### To do
Go through the listing below and repeat it exactly, dropping the pictures.

### Provided material
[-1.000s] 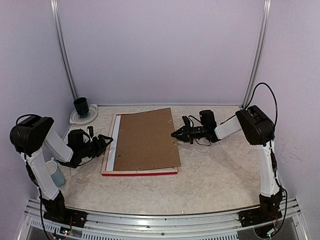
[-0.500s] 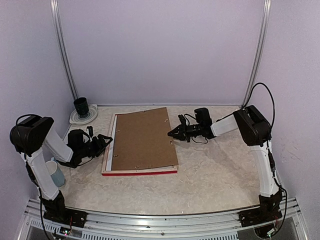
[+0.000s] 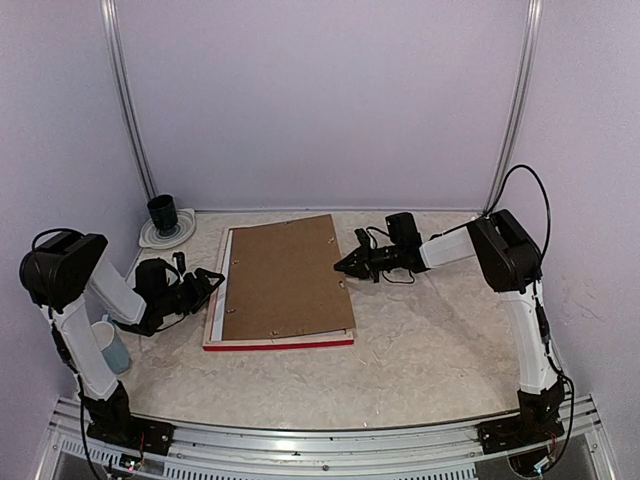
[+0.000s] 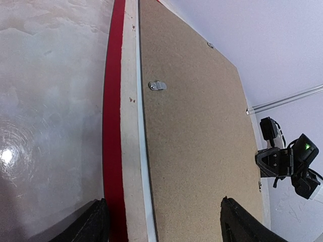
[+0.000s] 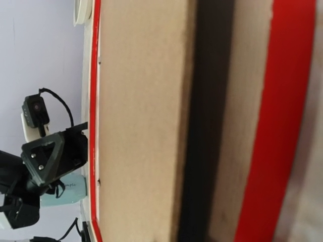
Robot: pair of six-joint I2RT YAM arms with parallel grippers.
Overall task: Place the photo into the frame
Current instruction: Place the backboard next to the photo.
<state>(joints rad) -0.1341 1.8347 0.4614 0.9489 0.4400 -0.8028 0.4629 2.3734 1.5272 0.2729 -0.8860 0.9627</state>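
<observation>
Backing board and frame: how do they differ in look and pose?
The backing board is plain brown; the frame is red-edged with a pale wood back. The board lies on top, slightly skewed; the frame lies flat on the table beneath it. Both are flat rectangles.

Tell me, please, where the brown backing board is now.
In the top view the brown backing board lies on the red frame at the middle of the table, between the open left pincer and the shut right pincer.
</observation>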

### Answer section
[-1.000s] 
[-0.500s] 
[+0.000s] 
[+0.000s] 
[+0.000s] 
Robot: pair of six-joint I2RT YAM arms with parallel grippers.
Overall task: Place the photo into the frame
Current instruction: Place the backboard next to the photo.
<state>(joints rad) -0.1341 1.8347 0.4614 0.9489 0.4400 -0.8028 0.4629 2.3734 1.5272 0.2729 -0.8860 0.9627</state>
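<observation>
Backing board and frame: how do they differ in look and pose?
The backing board is plain brown; the frame is red-edged with a pale wood back. The board lies on top, slightly skewed; the frame lies flat on the table beneath it. Both are flat rectangles.

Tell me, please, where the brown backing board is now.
In the top view the brown backing board lies on the red frame at the middle of the table, between the open left pincer and the shut right pincer.
</observation>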

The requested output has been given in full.